Presented in a recent paper, Spirit LM enables the creation of pipelines that mixes spoken and written text to integrate speech and text in the same multimodal model. According to Meta, their novel approach, based on interleaving text and speech tokens, makes it possible to circumvent the inherent limitations of prior solutions that use distinct pipelines for speech and text.
Meta's new model is based on a 7B pre-trained text-only language model (Llama 2) extended to include speech. To this aim, the model is continuously trained on both text and speech units.
Speech and text sequences are concatenated as a single stream of tokens, and trained with a word-level interleaving method using a small automatically-curated speech-text parallel corpus.
According to Meta, Spirit LM reunites the semantic abilities you have come to expect from text LLMs and the expressive abilities of speech models. However, as we will explain later on, Spirit LM text-only performance is currently slightly inferior to Llama 2's.

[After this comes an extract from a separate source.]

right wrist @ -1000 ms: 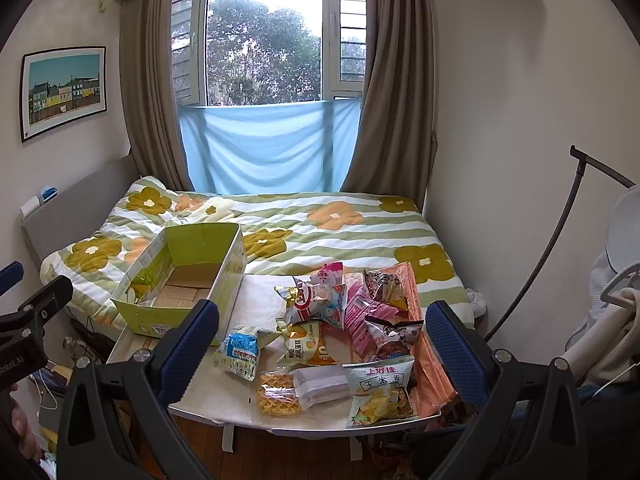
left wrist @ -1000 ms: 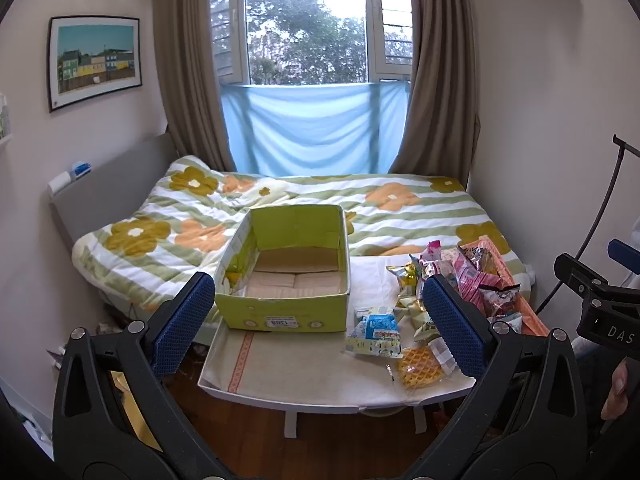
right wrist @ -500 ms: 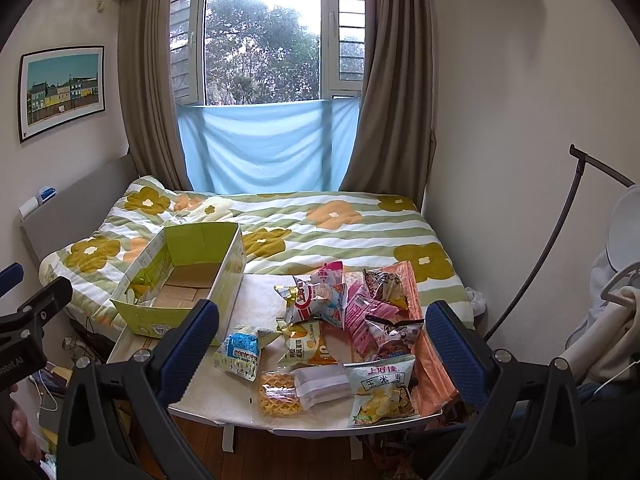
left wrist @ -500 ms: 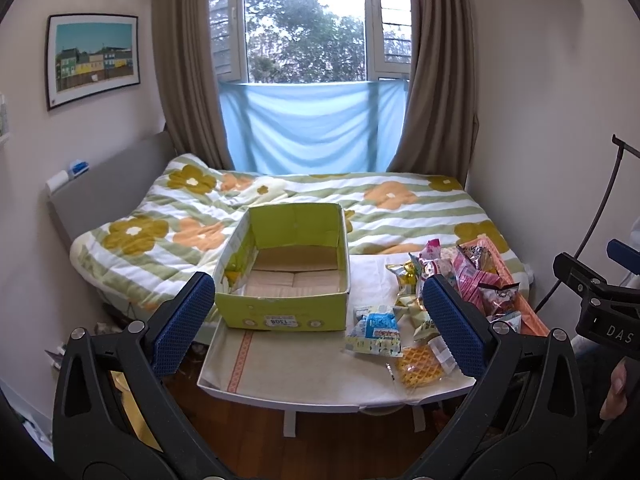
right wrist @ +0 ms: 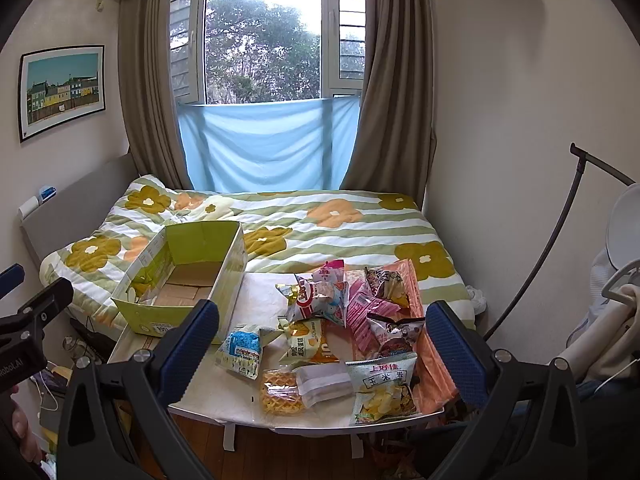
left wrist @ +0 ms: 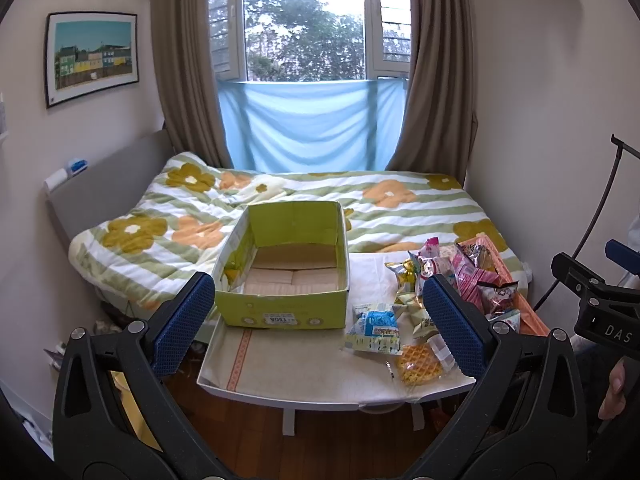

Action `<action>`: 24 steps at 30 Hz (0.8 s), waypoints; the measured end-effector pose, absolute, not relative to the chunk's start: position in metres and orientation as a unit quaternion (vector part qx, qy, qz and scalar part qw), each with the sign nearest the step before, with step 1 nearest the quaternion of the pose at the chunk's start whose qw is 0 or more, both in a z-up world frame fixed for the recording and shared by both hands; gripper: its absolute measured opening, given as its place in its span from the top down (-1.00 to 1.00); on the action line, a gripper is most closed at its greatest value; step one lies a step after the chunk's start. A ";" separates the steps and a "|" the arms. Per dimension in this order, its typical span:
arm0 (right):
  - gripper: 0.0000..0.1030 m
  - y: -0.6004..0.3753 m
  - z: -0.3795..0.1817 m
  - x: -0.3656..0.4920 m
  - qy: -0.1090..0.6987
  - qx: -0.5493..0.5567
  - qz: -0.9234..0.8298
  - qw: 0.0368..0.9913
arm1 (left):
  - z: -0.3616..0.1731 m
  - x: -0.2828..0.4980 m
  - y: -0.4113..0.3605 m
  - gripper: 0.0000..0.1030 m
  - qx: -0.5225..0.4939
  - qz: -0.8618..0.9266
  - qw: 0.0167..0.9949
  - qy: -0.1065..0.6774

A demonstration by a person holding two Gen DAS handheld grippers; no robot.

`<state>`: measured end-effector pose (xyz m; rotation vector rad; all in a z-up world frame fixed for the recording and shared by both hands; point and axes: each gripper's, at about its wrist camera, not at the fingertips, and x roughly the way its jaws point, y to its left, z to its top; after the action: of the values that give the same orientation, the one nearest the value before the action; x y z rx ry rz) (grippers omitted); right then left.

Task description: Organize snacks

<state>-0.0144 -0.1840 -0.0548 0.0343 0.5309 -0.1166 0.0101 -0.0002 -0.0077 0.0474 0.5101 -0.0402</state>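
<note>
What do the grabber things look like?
Both grippers look alike. The left gripper and right gripper each have two chunky black plastic arms with silver screws, ending in fingers covered by dark blue pads with a bumpy, dotted grip. White letters "DAS" are printed on the side of the right one where it shows in the left view. No cables or sleeves show.

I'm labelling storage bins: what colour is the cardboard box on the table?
Yellow-green outside, plain brown cardboard inside; the cardboard box shows best in the left wrist view.

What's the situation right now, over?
Left gripper and right gripper open, empty, short of the table. Green cardboard box empty; snack packets piled beside it. Nothing blocking.
</note>
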 end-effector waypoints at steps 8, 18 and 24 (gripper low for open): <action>-1.00 -0.183 -0.054 -0.015 0.263 0.019 -0.056 0.963 | -0.007 0.011 0.000 -0.99 0.023 -0.020 0.967 0.252; -1.00 -0.211 -0.064 -0.015 0.297 0.039 -0.110 0.948 | -0.038 0.040 -0.008 -0.99 0.011 -0.072 0.942 0.329; -1.00 -0.245 -0.106 -0.008 0.345 0.060 -0.124 0.928 | -0.093 0.070 -0.030 -0.99 -0.002 -0.099 0.910 0.402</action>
<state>-0.0076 -0.2453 -0.1064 0.1222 0.7078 -0.2551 0.0702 -0.0305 -0.0933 -0.0044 0.8282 -0.2036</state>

The usual approach to extend LLMs to support speech input and output, explain Meta's researchers, consists of building a pipeline where speech is transcribed using automatic speech recognition (ASR) to text, which is then fed into an LLM, whose output is finally converted to speech. This is the approach taken by GPT-4o and Hume's EVI 2, which also claims to be able to generate emotionally inflected voice. However, say Meta's researchers:
With such pipelines, modeling and generating expressive speech is constrained out of the language model, leading to poor generation from an expressive point of view.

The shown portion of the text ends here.